CITTA' DEL VATICANO, domenica, 17 febbraio 2008 (ZENIT.org).- Al termine dell'Angelus di questa domenica Benedetto XVI ha lanciato un appello perché si ponga fine alle “persistenti manifestazioni di tensione in Libano” e si intraprenda la via del dialogo.
Il Libano è infatti sprofondato in una crisi politico-istituzionale da quando il 23 novembre scorso è scaduto il mandato del Presidente della Repubblica Émile Lahoud. Da allora vi sono stati tredici rinvii consecutivi del voto senza che l'Assemblea nazionale si sia potuta riunire per eleggere un nuovo Capo di Stato.
“Gli sforzi per comporre la crisi e il sostegno offerto da numerosi esponenti di rilievo della Comunità internazionale – ha detto il Papa – , anche se non hanno ancora raggiunto un risultato, dimostrano l’intenzione di individuare un Presidente che sia tale per tutti i libanesi e porre così le basi per superare le divisioni esistenti”.
“Purtroppo, non mancano anche i motivi di preoccupazione, soprattutto a causa di una inconsueta violenza verbale o di quanti addirittura pongono la loro fiducia nella forza delle armi e nella eliminazione fisica degli avversari”, ha aggiunto.
“Assieme al Patriarca maronita e a tutti i Vescovi libanesi, vi chiedo di unirvi alla mia supplica a Nostra Signora del Libano, perché incoraggi i cittadini di quella cara Nazione, ed in particolare i politici, a lavorare con tenacia in favore della riconciliazione, di un dialogo veramente sincero, della pacifica convivenza e del bene di una Patria profondamente sentita come comune”, ha concluso.

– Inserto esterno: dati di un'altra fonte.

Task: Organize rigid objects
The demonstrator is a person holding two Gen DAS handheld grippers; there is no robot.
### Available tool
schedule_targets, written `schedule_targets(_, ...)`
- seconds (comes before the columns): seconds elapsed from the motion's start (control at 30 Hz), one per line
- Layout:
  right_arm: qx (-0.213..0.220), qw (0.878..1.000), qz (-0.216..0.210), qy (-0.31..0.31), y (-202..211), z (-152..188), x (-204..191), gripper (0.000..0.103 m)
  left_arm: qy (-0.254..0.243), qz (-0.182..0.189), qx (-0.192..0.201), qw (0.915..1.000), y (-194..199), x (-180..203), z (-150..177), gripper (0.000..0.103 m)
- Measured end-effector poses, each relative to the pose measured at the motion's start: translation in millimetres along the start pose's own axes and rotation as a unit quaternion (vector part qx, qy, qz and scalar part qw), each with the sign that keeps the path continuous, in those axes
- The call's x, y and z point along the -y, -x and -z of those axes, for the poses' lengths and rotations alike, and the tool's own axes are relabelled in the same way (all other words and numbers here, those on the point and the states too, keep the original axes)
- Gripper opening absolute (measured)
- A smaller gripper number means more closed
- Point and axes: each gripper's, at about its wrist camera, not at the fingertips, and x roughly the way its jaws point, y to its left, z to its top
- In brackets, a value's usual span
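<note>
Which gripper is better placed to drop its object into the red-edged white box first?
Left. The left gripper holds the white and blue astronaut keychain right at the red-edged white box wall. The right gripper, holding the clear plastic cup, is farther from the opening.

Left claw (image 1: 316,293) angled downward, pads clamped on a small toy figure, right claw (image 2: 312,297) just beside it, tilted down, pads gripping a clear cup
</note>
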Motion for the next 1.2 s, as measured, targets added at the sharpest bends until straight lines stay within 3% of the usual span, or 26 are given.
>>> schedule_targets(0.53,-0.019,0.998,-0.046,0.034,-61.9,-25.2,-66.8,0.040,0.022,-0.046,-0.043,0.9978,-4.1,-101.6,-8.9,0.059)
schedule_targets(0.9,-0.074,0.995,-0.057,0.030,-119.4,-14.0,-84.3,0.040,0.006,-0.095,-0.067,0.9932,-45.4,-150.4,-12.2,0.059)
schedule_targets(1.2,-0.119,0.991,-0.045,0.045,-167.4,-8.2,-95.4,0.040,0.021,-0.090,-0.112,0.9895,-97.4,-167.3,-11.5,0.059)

In Libano, dopo il “patto nazionale” del 1943 che ha sancito una suddivisione delle cariche pubbliche in base all'appartenenza religiosa, il Presidente della Repubblica deve essere cristiano maronita, resta in carica sei anni e condivide il potere esecutivo con il Consiglio dei ministri, presieduto da un musulmano di confessione sunnita.
Nel Paese la tensione politica, già molto alta a causa della spaccatura tra le diverse fazioni politiche, si è andata acutizzando in occasione dell'anniversario dell'uccisione in un attentato dell'ex Premier Rafik Hariri, avvenuta a Beirut il 14 febbraio 2005.
Durante i tafferugli l'esercito è intervenuto per disperdere i sostenitori del leader sunnita Saad Hariri, figlio di Hariri, e gli esponenti dei movimenti sciiti.
Nella sera del 16 febbraio, invece, vi sono stati scontri, in alcuni quartieri di Beirut, tra i sostenitori delle “Forze del 14 Marzo” che formano il governo del Premier Fuad Siniora e i sostenitori dell'opposizione guidata dal movimento Hezbollah, causando il ferimento di una ventina di persone.